§ **DATA**:

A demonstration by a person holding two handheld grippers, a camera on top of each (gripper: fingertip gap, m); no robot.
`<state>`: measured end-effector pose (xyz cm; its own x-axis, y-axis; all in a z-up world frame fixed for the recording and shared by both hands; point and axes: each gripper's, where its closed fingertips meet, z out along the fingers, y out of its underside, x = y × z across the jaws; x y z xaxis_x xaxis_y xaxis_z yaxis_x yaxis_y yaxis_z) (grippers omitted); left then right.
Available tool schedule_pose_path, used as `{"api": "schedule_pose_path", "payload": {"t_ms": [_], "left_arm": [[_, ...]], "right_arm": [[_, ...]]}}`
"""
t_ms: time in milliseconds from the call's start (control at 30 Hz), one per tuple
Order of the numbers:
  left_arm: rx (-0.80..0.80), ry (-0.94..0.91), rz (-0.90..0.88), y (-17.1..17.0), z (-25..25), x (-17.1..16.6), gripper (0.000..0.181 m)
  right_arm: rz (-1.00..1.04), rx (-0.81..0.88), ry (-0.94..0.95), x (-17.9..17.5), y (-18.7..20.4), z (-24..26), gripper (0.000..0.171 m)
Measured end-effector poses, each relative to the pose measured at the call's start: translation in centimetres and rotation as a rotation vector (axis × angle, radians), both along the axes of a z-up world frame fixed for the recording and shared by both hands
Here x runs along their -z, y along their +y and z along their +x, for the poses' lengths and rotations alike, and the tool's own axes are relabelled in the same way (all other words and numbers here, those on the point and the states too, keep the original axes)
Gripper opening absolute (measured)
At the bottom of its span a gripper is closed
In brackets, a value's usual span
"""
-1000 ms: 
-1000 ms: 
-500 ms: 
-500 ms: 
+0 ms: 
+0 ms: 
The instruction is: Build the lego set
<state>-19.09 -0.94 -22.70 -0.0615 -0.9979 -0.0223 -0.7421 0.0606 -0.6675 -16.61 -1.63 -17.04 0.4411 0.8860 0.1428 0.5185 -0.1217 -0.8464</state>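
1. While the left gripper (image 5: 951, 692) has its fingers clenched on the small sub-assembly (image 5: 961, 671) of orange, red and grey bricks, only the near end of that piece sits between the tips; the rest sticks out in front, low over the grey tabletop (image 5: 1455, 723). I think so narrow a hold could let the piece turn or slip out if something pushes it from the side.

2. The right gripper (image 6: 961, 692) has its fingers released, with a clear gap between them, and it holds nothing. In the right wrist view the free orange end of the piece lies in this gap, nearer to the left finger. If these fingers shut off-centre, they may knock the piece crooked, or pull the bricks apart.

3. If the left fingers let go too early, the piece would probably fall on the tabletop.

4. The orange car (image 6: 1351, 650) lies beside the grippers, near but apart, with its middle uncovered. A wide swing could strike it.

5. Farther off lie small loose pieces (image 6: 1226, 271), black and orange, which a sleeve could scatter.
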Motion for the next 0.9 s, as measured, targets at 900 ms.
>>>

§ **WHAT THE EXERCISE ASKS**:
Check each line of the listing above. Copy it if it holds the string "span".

§ **SOLUTION TO THIS PROBLEM**:
At the bottom of its span a gripper is closed
In brackets, a value's usual span

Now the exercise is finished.